IRD has also insinuated that religious backers of the Senate immigration reform bill are just eager to get their hands on a “slush fund” of taxpayer dollars the bill includes for organizations that assist immigrants.
Tooley has criticized pro-reform leaders’ “superficial ‘God-talk’” and suggested that religious leaders should not be spending their time on immigration reform, which he says is not of the same “moral order” as “marriage, human life, and religious liberty.” In speaking about immigration, Tooley says it is “very problematic when people of faith start to claim that the Bible gives them very direct guidance on a particular contemporary political issue.” Well, that will certainly be news to the folks at the Heritage Foundation and the conservative evangelicals who are presumably the target for Friday’s event.
James Hoffmeier
Hoffmeier is Professor of Old Testament and Ancient Near Eastern History and Archaeology at Trinity Evangelical Divinity School. He is author of The Immigration Crisis: Immigrants, Aliens, and the Bible, a book that seems to be the basis for other speakers’ claims about the Old Testament. Hoffmeier summarizes his book in “The Use and Abuse of the Bible in the Immigration Debate,” which is published on the website of the Center for Immigration Studies, which along with FAIR and NumbersUSA form a trio of anti-immigrant groups that the Southern Poverty Law Center calls “the core of the nativist lobby in America.” He says the Old Testament makes a distinction between strangers – equivalent to a resident alien who agreed to abide by the law – and foreigners, who did not have the same legal protections. Hoffmeier criticizes the “sanctuary” movement in America, saying, “So when American cities offer their cities as sanctuary from federal law, or when churches offer their facilities as a refuge for illegal immigrants who have been tried and order deported, they are neither following the letter or spirit of the OT law.” Or in other words, “American cities that use their communities to circumvent the law to help the illegal alien in the name of justice are doing a gross injustice to the letter and spirit of the biblical law.”

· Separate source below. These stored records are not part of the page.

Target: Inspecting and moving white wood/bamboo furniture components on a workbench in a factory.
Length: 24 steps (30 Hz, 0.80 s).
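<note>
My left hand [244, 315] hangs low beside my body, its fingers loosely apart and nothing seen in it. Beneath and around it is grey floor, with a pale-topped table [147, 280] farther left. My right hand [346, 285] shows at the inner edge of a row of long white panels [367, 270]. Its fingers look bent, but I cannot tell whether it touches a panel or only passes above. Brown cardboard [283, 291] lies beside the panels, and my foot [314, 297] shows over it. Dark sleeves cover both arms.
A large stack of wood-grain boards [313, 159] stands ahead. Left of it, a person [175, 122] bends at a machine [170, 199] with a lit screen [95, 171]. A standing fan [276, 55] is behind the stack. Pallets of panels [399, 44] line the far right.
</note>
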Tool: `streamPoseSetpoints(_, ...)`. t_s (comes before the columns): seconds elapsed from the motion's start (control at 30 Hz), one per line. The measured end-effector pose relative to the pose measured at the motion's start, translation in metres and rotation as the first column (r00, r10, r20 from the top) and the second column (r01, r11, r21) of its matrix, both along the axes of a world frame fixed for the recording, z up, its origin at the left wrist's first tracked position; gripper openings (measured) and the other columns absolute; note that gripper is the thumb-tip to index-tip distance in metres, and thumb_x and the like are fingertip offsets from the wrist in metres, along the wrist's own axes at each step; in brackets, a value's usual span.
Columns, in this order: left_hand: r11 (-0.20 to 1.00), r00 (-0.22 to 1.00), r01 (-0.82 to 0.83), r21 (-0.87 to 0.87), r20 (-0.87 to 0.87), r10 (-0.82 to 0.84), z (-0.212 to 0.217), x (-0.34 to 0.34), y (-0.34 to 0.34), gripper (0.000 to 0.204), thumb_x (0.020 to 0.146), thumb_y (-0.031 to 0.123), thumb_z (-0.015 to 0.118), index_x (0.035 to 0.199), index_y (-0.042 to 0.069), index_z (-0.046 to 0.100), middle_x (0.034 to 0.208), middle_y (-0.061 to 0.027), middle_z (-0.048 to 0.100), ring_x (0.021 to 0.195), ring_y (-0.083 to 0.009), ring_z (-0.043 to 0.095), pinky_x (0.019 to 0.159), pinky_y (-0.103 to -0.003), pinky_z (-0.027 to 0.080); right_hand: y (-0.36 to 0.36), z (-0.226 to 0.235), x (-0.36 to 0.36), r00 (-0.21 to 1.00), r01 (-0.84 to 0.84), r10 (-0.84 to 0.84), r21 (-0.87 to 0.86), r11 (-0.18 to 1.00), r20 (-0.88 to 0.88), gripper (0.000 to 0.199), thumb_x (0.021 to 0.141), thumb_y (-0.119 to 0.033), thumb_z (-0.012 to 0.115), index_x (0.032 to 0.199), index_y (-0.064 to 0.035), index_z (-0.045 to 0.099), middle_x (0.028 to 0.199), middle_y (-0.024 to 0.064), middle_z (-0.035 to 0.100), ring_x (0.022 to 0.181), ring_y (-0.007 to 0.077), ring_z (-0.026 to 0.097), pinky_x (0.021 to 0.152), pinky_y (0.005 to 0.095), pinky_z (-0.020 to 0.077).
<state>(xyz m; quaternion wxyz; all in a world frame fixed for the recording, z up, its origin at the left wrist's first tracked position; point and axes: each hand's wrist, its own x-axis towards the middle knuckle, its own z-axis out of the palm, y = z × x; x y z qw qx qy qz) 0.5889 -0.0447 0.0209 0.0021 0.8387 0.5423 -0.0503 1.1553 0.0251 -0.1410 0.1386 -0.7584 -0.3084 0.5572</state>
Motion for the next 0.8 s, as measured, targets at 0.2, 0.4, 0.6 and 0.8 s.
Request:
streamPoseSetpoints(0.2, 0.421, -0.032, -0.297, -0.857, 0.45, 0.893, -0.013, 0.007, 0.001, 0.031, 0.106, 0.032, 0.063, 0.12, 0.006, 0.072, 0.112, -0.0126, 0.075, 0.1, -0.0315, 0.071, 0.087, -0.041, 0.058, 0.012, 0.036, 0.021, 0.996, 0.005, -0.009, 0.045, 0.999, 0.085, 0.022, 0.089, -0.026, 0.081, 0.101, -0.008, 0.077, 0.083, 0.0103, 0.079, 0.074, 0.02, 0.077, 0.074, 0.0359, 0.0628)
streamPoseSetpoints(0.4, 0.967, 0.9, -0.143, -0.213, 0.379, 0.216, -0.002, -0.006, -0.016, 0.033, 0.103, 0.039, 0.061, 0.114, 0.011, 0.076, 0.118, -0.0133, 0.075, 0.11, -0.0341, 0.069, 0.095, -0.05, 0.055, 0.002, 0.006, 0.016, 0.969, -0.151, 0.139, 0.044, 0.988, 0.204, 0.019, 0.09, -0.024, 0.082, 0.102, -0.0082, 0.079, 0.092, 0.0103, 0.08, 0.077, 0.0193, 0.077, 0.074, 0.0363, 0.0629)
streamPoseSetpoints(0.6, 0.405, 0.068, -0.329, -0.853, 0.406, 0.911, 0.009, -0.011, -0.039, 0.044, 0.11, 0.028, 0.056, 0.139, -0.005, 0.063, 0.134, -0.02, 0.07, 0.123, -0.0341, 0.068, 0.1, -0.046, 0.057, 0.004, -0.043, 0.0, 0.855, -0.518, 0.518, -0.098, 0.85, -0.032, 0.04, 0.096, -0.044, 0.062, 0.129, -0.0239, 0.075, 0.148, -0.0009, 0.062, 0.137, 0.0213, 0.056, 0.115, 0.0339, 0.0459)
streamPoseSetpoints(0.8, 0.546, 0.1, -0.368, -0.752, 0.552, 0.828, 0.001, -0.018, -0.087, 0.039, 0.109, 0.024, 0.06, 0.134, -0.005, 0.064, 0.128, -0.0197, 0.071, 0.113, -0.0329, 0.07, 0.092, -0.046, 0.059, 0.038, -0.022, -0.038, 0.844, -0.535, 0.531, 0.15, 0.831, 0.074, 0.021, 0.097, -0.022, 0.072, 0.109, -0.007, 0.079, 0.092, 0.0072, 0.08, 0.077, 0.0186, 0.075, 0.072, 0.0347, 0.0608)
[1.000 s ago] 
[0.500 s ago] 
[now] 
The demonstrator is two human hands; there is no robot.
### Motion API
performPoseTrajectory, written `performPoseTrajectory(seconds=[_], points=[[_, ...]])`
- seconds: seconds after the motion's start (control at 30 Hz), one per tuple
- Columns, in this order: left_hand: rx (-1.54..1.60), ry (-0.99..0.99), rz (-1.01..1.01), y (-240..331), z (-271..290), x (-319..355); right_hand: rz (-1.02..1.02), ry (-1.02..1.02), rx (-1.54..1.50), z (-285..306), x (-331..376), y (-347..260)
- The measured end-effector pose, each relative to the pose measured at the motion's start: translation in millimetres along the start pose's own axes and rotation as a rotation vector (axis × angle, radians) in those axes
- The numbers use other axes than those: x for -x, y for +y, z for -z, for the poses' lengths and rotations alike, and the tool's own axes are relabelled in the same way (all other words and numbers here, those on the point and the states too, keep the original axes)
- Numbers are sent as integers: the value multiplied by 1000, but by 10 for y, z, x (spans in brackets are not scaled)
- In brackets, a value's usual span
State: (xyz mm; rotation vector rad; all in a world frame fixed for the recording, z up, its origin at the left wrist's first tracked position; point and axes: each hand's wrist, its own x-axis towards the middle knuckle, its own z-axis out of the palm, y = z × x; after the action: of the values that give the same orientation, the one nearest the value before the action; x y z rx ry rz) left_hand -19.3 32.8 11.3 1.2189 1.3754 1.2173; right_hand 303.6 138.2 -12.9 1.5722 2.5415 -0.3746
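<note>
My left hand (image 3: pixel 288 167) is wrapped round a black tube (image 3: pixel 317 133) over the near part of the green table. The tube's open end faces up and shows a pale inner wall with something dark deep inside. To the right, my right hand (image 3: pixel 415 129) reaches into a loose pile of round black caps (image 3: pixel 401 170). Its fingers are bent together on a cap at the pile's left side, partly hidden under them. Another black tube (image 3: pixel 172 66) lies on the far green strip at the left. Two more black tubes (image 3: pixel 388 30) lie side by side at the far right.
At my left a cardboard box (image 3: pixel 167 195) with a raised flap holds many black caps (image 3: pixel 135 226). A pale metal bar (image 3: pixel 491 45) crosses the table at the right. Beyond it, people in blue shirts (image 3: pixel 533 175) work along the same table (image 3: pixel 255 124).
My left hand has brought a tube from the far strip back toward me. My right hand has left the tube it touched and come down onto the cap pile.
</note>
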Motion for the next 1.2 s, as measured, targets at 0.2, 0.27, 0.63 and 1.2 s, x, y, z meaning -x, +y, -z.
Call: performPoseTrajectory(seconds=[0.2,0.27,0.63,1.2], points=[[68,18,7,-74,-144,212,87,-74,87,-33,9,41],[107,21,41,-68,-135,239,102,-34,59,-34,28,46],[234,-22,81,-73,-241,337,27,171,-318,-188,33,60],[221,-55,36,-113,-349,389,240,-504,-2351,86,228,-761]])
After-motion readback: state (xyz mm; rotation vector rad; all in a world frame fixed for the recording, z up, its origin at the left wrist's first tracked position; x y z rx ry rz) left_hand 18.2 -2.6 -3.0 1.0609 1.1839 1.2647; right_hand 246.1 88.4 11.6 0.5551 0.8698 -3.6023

From a Publisher’s Weekly review of his book:
“The book offers little in the way of sociological, political or economic insight into the circumstances surrounding modern-day illegal immigration, beyond advocating for a law-and-order approach. Missing from this analysis is an understanding of the Bible as a prophetic document more concerned with larger issues of justice. Still, Christians looking for a biblical justification for strict federal enforcement of immigration laws may find much to like.”